> _Problem to work on_
The listing must be reproduced in full, exactly as it stands.
=== Begin Enclosure ===
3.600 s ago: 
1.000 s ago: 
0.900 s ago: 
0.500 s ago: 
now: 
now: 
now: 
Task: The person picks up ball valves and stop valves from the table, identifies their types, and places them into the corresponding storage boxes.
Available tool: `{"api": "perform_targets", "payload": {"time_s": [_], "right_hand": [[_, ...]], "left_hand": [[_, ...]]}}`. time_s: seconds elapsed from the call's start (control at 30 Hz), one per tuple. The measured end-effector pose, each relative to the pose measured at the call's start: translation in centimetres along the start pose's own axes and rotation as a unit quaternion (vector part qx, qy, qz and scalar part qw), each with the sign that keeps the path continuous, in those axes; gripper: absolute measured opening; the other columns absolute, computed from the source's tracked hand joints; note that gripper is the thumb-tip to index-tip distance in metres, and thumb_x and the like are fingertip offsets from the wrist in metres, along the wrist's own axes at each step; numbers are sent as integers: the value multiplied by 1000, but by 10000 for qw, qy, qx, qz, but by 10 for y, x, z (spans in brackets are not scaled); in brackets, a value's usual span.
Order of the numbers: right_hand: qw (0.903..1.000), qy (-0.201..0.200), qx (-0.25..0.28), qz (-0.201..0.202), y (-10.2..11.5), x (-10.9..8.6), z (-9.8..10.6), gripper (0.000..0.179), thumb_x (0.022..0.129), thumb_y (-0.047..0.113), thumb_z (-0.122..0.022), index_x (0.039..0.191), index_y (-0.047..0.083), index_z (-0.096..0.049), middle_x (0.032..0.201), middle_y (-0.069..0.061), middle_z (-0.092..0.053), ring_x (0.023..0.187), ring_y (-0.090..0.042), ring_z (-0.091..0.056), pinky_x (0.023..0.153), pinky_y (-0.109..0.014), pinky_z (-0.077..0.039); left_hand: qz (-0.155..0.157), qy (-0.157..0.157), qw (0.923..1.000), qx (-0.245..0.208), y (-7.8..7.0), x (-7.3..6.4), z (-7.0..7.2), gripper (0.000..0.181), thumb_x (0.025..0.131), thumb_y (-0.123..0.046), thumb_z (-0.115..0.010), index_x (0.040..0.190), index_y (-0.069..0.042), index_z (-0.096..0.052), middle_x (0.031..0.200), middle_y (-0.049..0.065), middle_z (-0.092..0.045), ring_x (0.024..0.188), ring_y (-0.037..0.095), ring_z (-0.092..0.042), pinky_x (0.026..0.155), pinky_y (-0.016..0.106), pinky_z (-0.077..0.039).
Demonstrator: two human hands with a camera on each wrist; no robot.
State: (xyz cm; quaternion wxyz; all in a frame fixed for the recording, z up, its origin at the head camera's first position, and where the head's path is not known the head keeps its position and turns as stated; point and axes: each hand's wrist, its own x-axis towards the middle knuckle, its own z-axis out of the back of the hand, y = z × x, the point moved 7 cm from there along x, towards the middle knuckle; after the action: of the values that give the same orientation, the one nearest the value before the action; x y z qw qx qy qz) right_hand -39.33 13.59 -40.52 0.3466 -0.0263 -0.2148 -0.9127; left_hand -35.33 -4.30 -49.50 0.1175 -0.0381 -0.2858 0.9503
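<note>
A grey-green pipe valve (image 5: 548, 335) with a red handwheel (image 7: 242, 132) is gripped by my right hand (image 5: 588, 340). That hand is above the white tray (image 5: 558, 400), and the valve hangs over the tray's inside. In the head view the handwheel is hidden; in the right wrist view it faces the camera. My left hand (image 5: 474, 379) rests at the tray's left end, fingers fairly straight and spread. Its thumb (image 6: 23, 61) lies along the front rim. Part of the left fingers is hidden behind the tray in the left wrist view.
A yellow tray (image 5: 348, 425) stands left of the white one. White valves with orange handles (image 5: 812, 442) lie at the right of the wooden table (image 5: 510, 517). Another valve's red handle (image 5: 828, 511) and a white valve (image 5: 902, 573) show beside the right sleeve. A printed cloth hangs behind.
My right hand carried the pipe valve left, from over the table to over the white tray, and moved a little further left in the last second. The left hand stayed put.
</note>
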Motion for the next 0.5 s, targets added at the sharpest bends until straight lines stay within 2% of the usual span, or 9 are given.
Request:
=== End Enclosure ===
> _Answer box_
3.600 s ago: 
1.000 s ago: 
0.900 s ago: 
0.500 s ago: 
now: 
now: 
now: 
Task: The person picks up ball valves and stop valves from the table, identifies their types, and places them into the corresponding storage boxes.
Available tool: `{"api": "perform_targets", "payload": {"time_s": [_], "right_hand": [[_, ...]], "left_hand": [[_, ...]]}}`. time_s: seconds elapsed from the call's start (control at 30 Hz), one per tuple. The measured end-effector pose, each relative to the pose measured at the call's start: translation in centimetres along the start pose's own axes and rotation as a unit quaternion (vector part qx, qy, qz and scalar part qw), each with the sign that keeps the path continuous, in those axes; gripper: absolute measured opening; the other columns absolute, computed from the source's tracked hand joints; note that gripper is the thumb-tip to index-tip distance in metres, and thumb_x and the like are fingertip offsets from the wrist in metres, along the wrist's own axes at each step; numbers are sent as integers: the value multiplied by 1000, but by 10000 for qw, qy, qx, qz, but by 10 for y, x, z (spans in brackets are not scaled); in brackets, a value's usual span.
Order of the numbers: right_hand: qw (0.903..1.000), qy (-0.201..0.200), qx (-0.25..0.28), qz (-0.201..0.202), y (-10.2..11.5), x (-10.9..8.6), z (-9.8..10.6), gripper (0.000..0.179), thumb_x (0.022..0.129), thumb_y (-0.047..0.113), thumb_z (-0.122..0.022), index_x (0.039..0.191), index_y (-0.047..0.083), index_z (-0.096..0.049), middle_x (0.032..0.201), middle_y (-0.069..0.061), middle_z (-0.092..0.053), ring_x (0.023..0.187), ring_y (-0.090..0.042), ring_z (-0.091..0.056), pinky_x (0.023..0.153), pinky_y (-0.109..0.014), pinky_z (-0.077..0.039); left_hand: qz (-0.155..0.157), qy (-0.157..0.157), qw (0.923..1.000), qx (-0.245..0.208), y (-7.8..7.0), x (-7.3..6.4), z (-7.0..7.2), gripper (0.000..0.181), thumb_x (0.025..0.131), thumb_y (-0.123..0.046), thumb_z (-0.115..0.010), index_x (0.040..0.190), index_y (-0.069..0.042), index_z (-0.096..0.052), middle_x (0.031..0.200), middle_y (-0.049..0.065), middle_z (-0.092..0.045), ring_x (0.024..0.188), ring_y (-0.037..0.095), ring_z (-0.092..0.042), pinky_x (0.026..0.155), pinky_y (-0.016..0.106), pinky_z (-0.077..0.039).
Demonstrator: two human hands with a camera on each wrist; no robot.
State: (xyz cm; quaternion wxyz; all in a frame fixed for the recording, z up, its origin at the head camera's first position, and where the head's path is not known the head keeps its position and turns as stated; point and axes: each hand's wrist, its own x-axis towards the middle knuckle, its own z-axis out of the back of the hand, y = z × x, the point moved 7 cm from there along x, towards the middle knuckle; after the action: of the values that give the same orientation, the one nearest the value before the action; x y z qw qx qy qz) right_hand -39.33 13.59 -40.52 0.3466 -0.0263 -0.2148 -0.9127; left_hand -35.33 -4.30 -49.50 0.1175 -0.0381 -0.2858 0.9503
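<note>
A grey-green pipe valve (image 5: 548, 335) with a red handwheel (image 7: 242, 132) is gripped by my right hand (image 5: 588, 340). That hand is above the white tray (image 5: 558, 400), and the valve hangs over the tray's inside. In the head view the handwheel is hidden; in the right wrist view it faces the camera. My left hand (image 5: 474, 379) rests at the tray's left end, fingers fairly straight and spread. Its thumb (image 6: 23, 61) lies along the front rim. Part of the left fingers is hidden behind the tray in the left wrist view.
A yellow tray (image 5: 348, 425) stands left of the white one. White valves with orange handles (image 5: 812, 442) lie at the right of the wooden table (image 5: 510, 517). Another valve's red handle (image 5: 828, 511) and a white valve (image 5: 902, 573) show beside the right sleeve. A printed cloth hangs behind.
My right hand carried the pipe valve left, from over the table to over the white tray, and moved a little further left in the last second. The left hand stayed put.
</note>
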Motion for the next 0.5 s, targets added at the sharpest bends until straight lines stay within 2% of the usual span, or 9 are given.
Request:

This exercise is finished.